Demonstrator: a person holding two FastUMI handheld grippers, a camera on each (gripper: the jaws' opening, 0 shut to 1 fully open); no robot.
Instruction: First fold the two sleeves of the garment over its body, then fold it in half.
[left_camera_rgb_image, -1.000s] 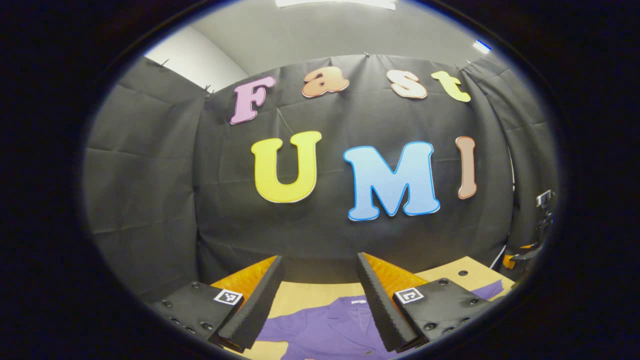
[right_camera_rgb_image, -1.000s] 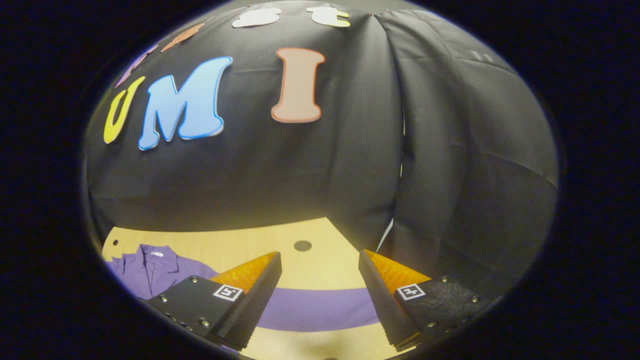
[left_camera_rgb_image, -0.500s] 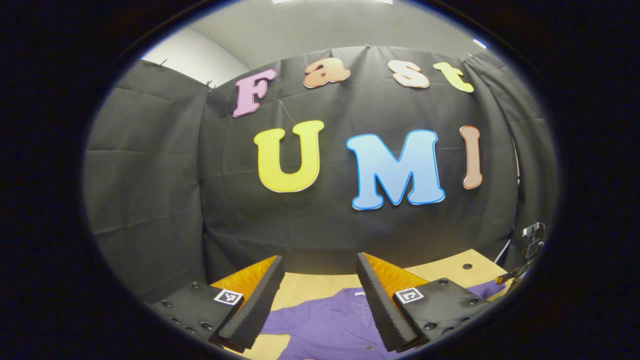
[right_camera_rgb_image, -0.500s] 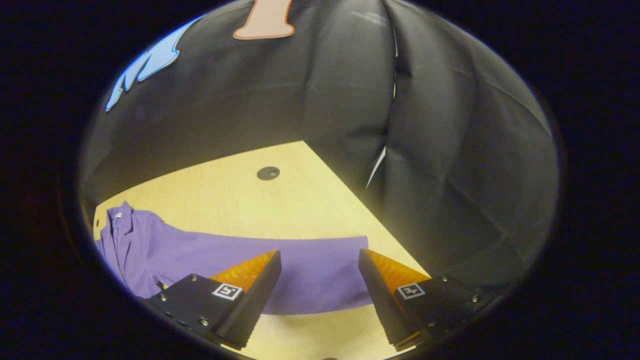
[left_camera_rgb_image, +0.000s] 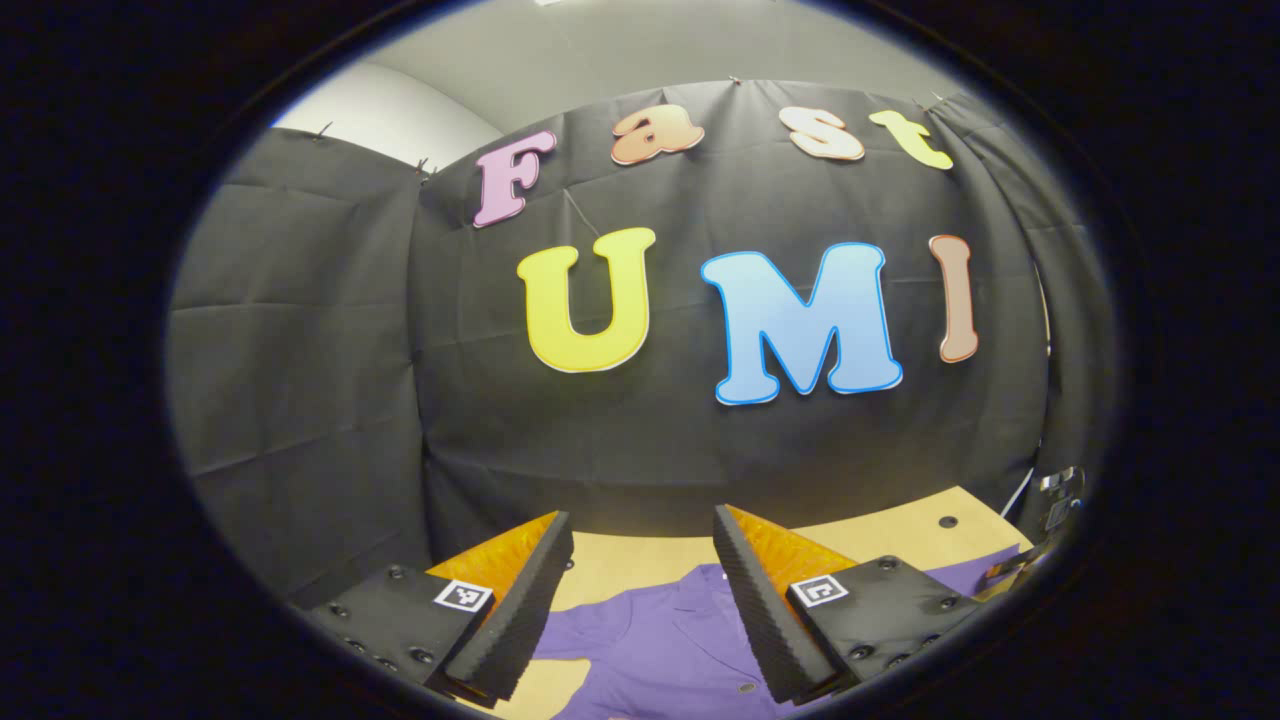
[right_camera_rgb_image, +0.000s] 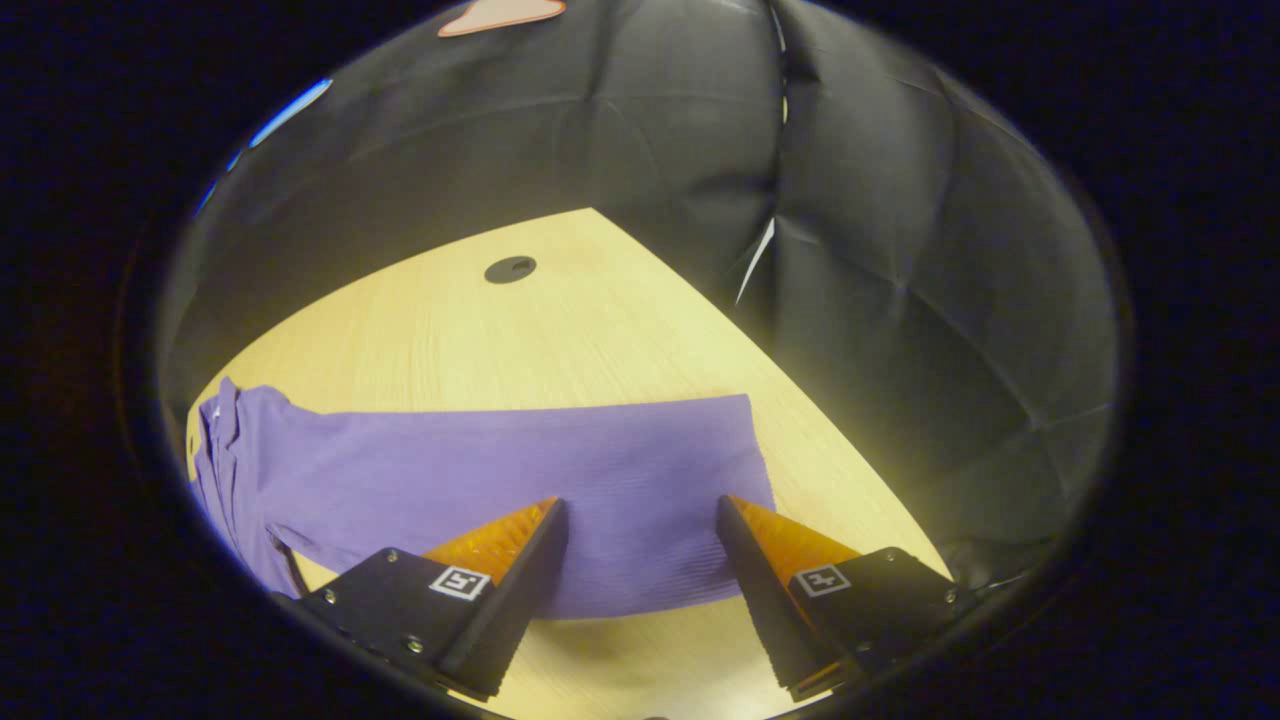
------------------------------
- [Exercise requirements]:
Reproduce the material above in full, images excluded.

- [Result of the task]:
Demonstrator: a person holding two FastUMI handheld grippers, a camera on each (gripper: the jaws' opening, 0 shut to 1 fully open); no robot.
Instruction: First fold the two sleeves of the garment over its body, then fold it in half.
[left_camera_rgb_image, -1.000s] 
[right_camera_rgb_image, -1.000s] 
[left_camera_rgb_image, -0.500s] 
[right_camera_rgb_image, -0.500s] 
[left_camera_rgb_image, +0.000s] 
[right_camera_rgb_image, +0.000s] 

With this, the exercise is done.